A form that publicly traded companies must file annually.
SEC Form 11-K is a form that publicly traded companies must file yearly. The form includes information about employee stock purchases and any savings plans or similar plans that own interests in any securities registered under the Securities Act of 1933, such as employee stock ownership plans (ESOPs).
11-K is a unique report that must be filed alongside Form 10-K each year. The issuer of the securities can file the Form.
It is unique because of its focus on employee purchase plans of stocks issued by publicly traded companies that have filed their securities under the Securities Act of 1933.

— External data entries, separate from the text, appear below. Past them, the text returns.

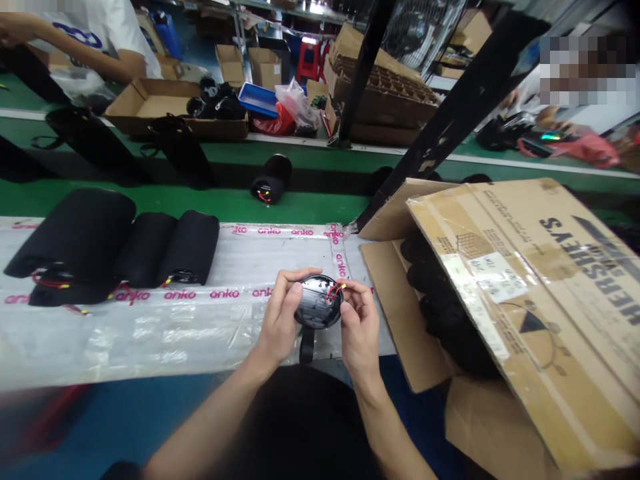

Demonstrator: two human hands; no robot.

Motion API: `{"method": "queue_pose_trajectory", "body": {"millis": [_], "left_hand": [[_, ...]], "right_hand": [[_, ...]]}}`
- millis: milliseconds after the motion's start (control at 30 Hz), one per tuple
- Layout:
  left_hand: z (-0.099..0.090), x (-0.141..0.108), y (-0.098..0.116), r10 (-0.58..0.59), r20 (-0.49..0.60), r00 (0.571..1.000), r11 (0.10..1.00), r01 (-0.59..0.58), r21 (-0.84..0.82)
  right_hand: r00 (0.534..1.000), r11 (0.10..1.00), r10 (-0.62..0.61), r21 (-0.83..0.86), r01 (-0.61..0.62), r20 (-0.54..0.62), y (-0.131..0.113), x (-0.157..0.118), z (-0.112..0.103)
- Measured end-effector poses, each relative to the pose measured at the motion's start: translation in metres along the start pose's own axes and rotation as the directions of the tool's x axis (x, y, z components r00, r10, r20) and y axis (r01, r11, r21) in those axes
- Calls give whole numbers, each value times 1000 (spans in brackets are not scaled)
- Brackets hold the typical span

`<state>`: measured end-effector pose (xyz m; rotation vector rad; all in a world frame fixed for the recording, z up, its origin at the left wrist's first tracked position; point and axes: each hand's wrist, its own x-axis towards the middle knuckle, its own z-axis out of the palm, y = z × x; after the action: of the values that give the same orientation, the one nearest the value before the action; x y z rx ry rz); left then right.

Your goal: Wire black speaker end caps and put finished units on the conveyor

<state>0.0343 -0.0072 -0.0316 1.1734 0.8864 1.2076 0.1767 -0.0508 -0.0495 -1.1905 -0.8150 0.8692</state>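
Observation:
Between my two hands is a round, glossy black cap (pixel 315 308) with a black strap (pixel 307 345) hanging below it. Red wires with a yellow connector (pixel 338 291) come off its right side. My left hand (pixel 283 310) is closed on the cap's left rim, thumb on the near face. On the right rim my right hand (pixel 361 327) pinches, its fingertips close to the wires. Several black fabric-covered cylinders (pixel 190 247) lie at the left of the wrapped bench, with red and yellow wires at their ends.
At right a large open cardboard box (pixel 500 267) holds black rolls. A green conveyor (pixel 225 197) behind the bench carries another cylinder (pixel 271 179). A dark slanted post (pixel 440 127) rises beside the box. Co-workers sit across the belt, near a cardboard tray (pixel 160 100) and a blue bin (pixel 258 100).

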Motion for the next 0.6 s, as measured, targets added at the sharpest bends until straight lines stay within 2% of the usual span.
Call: {"method": "queue_pose_trajectory", "body": {"millis": [67,100,167,233,267,333,400,467,533,600], "left_hand": [[-4,3,1,-52,19,998,998,53,-44],[-5,4,1,-43,6,999,998,43,-48],[-5,3,-3,53,-76,996,999,-52,8],[-1,-3,-7,176,-165,970,981,-159,110],[1,-6,-9,212,-191,958,971,-184,154],[4,-12,-9,215,-199,956,966,-178,189],[4,-16,-8,169,-146,975,980,-150,134],[1,-16,-9,163,-87,983,986,-161,40],[-1,-16,-13,207,-98,973,977,-210,-19],[1,-17,-18,256,-160,953,966,-260,-5]], "right_hand": [[1000,1000,1,-31,-2,-31,-5,2,2],[999,999,-10,-51,7,-47,-7,2,4],[995,993,-65,-102,57,-75,-11,-1,6],[981,972,-166,-186,146,-98,-14,-6,9],[971,951,-221,-242,193,-93,-15,-8,10],[956,907,-288,-336,252,-61,-17,-10,11],[962,906,-269,-350,236,-47,-20,-9,12],[978,942,-197,-289,169,-70,-21,-7,13],[984,967,-151,-221,127,-93,-20,-6,15],[982,974,-147,-187,124,-115,-17,-6,17]]}}
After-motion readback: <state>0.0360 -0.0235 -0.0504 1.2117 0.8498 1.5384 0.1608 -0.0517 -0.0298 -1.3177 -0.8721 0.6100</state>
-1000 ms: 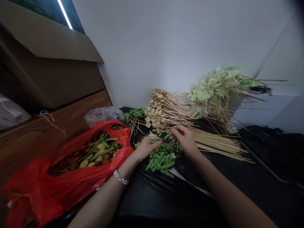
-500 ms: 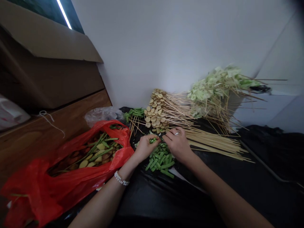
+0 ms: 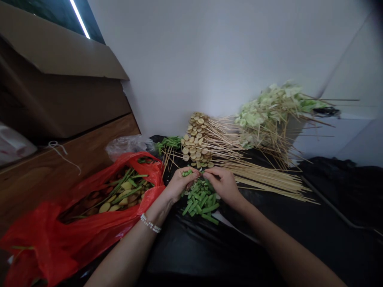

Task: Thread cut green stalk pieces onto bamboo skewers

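Your left hand grips green bean pieces; whether right hand pinches one, can't tell. Bean pile below, short of surface's far edge. Pieces likely light, firm, slightly slippery: pinch mid-length.

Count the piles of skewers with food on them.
3: green skewers behind the red bag, round-slice skewers beside them, and leafy skewers farther right. Others may be hidden.
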Demonstrator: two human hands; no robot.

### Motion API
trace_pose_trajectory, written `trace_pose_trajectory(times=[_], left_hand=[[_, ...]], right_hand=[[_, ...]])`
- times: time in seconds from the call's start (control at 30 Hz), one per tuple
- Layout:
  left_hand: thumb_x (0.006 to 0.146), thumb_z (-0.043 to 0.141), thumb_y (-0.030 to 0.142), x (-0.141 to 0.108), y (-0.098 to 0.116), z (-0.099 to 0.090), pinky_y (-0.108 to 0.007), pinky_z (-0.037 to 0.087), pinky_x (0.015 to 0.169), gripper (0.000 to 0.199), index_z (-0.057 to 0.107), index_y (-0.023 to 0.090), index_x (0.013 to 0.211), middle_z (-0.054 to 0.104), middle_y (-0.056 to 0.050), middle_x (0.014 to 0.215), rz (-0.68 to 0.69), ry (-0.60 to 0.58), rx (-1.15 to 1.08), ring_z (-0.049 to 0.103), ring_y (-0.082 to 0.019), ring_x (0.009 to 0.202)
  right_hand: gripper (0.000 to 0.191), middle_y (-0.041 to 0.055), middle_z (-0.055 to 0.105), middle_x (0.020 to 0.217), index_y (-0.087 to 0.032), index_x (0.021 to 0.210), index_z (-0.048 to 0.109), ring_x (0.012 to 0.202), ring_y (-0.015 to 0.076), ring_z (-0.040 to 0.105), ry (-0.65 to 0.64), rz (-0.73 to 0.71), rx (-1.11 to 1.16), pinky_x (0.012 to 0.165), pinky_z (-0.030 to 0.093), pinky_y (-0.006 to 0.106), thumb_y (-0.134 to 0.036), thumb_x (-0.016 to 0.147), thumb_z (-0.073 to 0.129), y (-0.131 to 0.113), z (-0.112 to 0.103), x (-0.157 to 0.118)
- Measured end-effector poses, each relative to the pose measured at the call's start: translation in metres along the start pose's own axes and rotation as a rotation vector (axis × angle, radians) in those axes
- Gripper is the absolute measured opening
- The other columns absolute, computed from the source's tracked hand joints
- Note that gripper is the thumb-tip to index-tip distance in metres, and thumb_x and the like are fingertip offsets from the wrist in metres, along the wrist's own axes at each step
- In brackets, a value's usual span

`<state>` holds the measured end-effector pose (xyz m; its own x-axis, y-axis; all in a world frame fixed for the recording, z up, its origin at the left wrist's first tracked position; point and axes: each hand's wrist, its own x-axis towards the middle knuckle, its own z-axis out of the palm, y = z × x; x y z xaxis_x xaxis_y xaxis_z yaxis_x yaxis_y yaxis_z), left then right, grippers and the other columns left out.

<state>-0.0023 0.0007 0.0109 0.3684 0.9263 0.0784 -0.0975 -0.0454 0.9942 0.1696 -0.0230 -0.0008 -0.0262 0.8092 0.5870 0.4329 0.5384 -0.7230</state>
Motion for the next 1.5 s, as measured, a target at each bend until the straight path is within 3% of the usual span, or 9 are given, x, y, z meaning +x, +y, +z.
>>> trace_pose_trajectory(times=[0.13, 0.4, 0.67, 0.8, 0.93, 1.1, 1.23, 1.37, 1.5], left_hand=[[0.067, 0.074, 0.041, 0.002, 0.0, 0.0, -0.019, 0.017, 0.041, 0.031, 0.065, 0.013, 0.076, 0.053, 0.004, 0.056, -0.019, 0.039, 0.054, 0.031, -0.003, 0.041], [0.062, 0.071, 0.044, 0.014, -0.011, -0.018, -0.022, 0.026, 0.046, 0.033, 0.07, 0.013, 0.074, 0.055, 0.003, 0.052, 0.005, 0.342, 0.408, 0.037, -0.008, 0.044], [0.064, 0.065, 0.036, 0.019, -0.017, -0.032, -0.024, 0.033, 0.054, 0.025, 0.075, 0.017, 0.077, 0.063, -0.001, 0.058, 0.093, 0.463, 0.687, 0.048, -0.014, 0.053], [0.063, 0.067, 0.031, 0.019, -0.013, -0.036, -0.024, 0.034, 0.054, 0.017, 0.075, 0.019, 0.073, 0.063, -0.001, 0.057, 0.121, 0.511, 0.674, 0.05, -0.015, 0.054], [0.062, 0.07, 0.028, 0.021, -0.014, -0.039, -0.024, 0.039, 0.061, 0.026, 0.075, 0.02, 0.087, 0.069, -0.002, 0.071, 0.214, 0.546, 0.607, 0.057, -0.017, 0.066], [0.069, 0.068, 0.039, 0.019, -0.016, -0.03, -0.024, 0.04, 0.06, 0.024, 0.074, 0.017, 0.078, 0.067, -0.001, 0.064, 0.239, 0.45, 0.579, 0.055, -0.016, 0.06], [0.074, 0.066, 0.036, 0.014, -0.012, -0.022, -0.028, 0.044, 0.079, 0.028, 0.073, 0.021, 0.096, 0.072, -0.005, 0.091, 0.304, 0.366, 0.562, 0.063, -0.021, 0.085], [0.078, 0.063, 0.039, 0.009, -0.004, -0.013, -0.028, 0.044, 0.077, 0.025, 0.073, 0.016, 0.082, 0.071, -0.004, 0.08, 0.222, 0.111, 0.55, 0.062, -0.019, 0.077], [0.079, 0.062, 0.037, 0.005, 0.001, -0.008, -0.027, 0.044, 0.074, 0.024, 0.072, 0.015, 0.078, 0.07, -0.004, 0.077, 0.235, -0.149, 0.559, 0.059, -0.018, 0.075]], right_hand=[[0.02, -0.0012, 0.063, 0.059, -0.019, 0.081, 0.069, 0.048, 0.0128, 0.055, 0.094, 0.265, 0.298, 0.047, 0.043, 0.025, -0.037, 0.078, 0.062, 0.004, -0.004, 0.007], [0.029, -0.0034, 0.059, 0.054, -0.017, 0.076, 0.066, 0.048, 0.0093, 0.054, 0.305, 0.421, 0.674, 0.045, 0.044, 0.021, -0.043, 0.065, 0.074, 0.015, -0.024, 0.021], [0.034, -0.0022, 0.063, 0.06, -0.018, 0.072, 0.061, 0.051, 0.0088, 0.055, 0.368, 0.461, 0.779, 0.044, 0.044, 0.019, -0.043, 0.06, 0.078, 0.012, -0.029, 0.023], [0.033, -0.0029, 0.062, 0.06, -0.018, 0.07, 0.057, 0.048, 0.0075, 0.053, 0.481, 0.455, 0.776, 0.043, 0.042, 0.018, -0.043, 0.061, 0.076, 0.016, -0.037, 0.027], [0.03, -0.0021, 0.064, 0.061, -0.02, 0.075, 0.054, 0.047, 0.0093, 0.055, 0.407, 0.468, 0.732, 0.042, 0.042, 0.02, -0.042, 0.066, 0.071, 0.017, -0.035, 0.026], [0.029, -0.0024, 0.066, 0.06, -0.02, 0.082, 0.052, 0.046, 0.0101, 0.055, 0.101, 0.468, 0.657, 0.04, 0.04, 0.019, -0.039, 0.068, 0.068, 0.007, -0.015, 0.016], [0.028, -0.0028, 0.064, 0.059, -0.02, 0.081, 0.052, 0.044, 0.0101, 0.054, -0.052, 0.457, 0.598, 0.04, 0.04, 0.02, -0.041, 0.07, 0.066, 0.001, -0.004, 0.009], [0.024, -0.0031, 0.064, 0.061, -0.02, 0.082, 0.053, 0.045, 0.011, 0.054, -0.085, 0.425, 0.557, 0.041, 0.04, 0.021, -0.04, 0.072, 0.064, 0.003, 0.001, 0.006], [0.017, -0.0036, 0.061, 0.062, -0.021, 0.087, 0.053, 0.049, 0.0132, 0.055, -0.141, 0.356, 0.434, 0.045, 0.043, 0.025, -0.037, 0.08, 0.056, 0.006, 0.001, 0.004]])
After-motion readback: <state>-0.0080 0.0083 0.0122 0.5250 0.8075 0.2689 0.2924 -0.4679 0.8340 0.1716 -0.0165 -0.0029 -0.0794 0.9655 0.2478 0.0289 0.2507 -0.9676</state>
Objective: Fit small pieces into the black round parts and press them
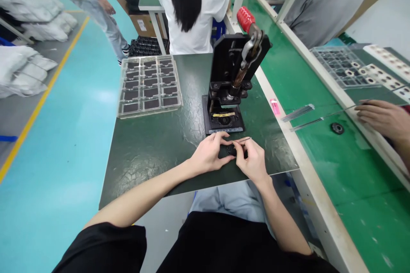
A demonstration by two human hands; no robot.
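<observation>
My left hand (211, 153) curls around a small black round part (231, 150) lying low over the dark green mat (144, 166). My right hand (251, 158) pinches a thin metal pin (242, 139) between its fingertips, right next to that part. The hands partly hide the part. Just beyond them stands a black hand press (229, 76) with a red-gripped lever. A clear plastic tray (149, 86) holding several dark square pieces lies on the mat at the far left.
To the right runs a green workbench (352, 170) with metal pins (297, 113), a black ring (337, 128) and a pink item (274, 106). A co-worker's hand (384, 117) rests there beside trays. A person in white (192, 13) stands ahead. White bags (25, 68) lie left.
</observation>
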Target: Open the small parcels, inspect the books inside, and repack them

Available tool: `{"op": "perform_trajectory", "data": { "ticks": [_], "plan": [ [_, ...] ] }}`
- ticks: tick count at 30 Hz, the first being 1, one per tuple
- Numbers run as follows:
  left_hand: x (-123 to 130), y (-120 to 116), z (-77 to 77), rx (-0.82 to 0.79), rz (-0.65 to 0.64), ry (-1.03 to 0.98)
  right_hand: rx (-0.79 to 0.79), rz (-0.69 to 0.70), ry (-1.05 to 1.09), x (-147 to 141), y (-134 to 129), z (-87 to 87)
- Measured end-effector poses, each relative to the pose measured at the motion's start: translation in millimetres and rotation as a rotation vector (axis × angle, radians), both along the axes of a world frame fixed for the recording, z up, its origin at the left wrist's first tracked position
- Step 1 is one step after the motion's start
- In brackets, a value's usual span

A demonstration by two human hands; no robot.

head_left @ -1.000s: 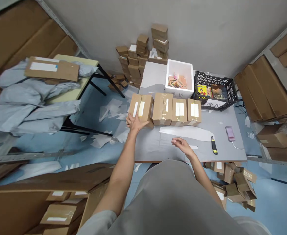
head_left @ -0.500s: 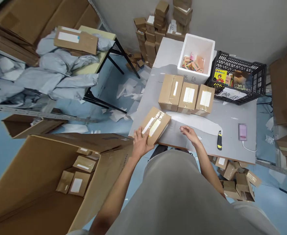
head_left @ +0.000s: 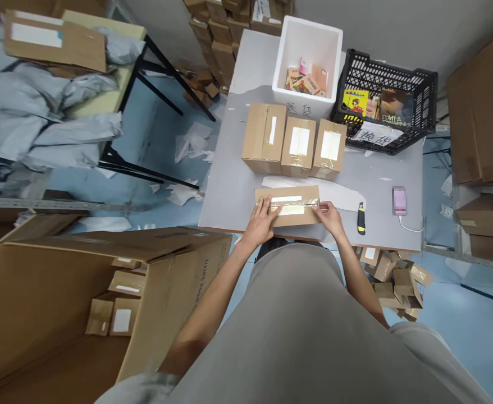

The Form records all insider or employee activity involving the buying and selling of a company's stock.
11-K is used to report employee transactions and transactions involving employee stock purchase savings or retirement plans.
This Form must be filed annually, even if the issuer of the securities offered to employees according to the plan also files annual reports under Section 13(a) or 15(d) of the Exchange Act.
An 11-K is not required to be filed in case of stock option plans, restricted stock plans, or other incentive compensation plans.
Through form 11-K, an issuer's employees are provided with financial information to assess the performance of the stock plan or the investment vehicle.
SEC Form 11-K in detail
It is used for annual reports filed under Section 15(d) of the Securities Exchange Act,1934 for an employee stock purchase plan, savings plan, or other similar plans.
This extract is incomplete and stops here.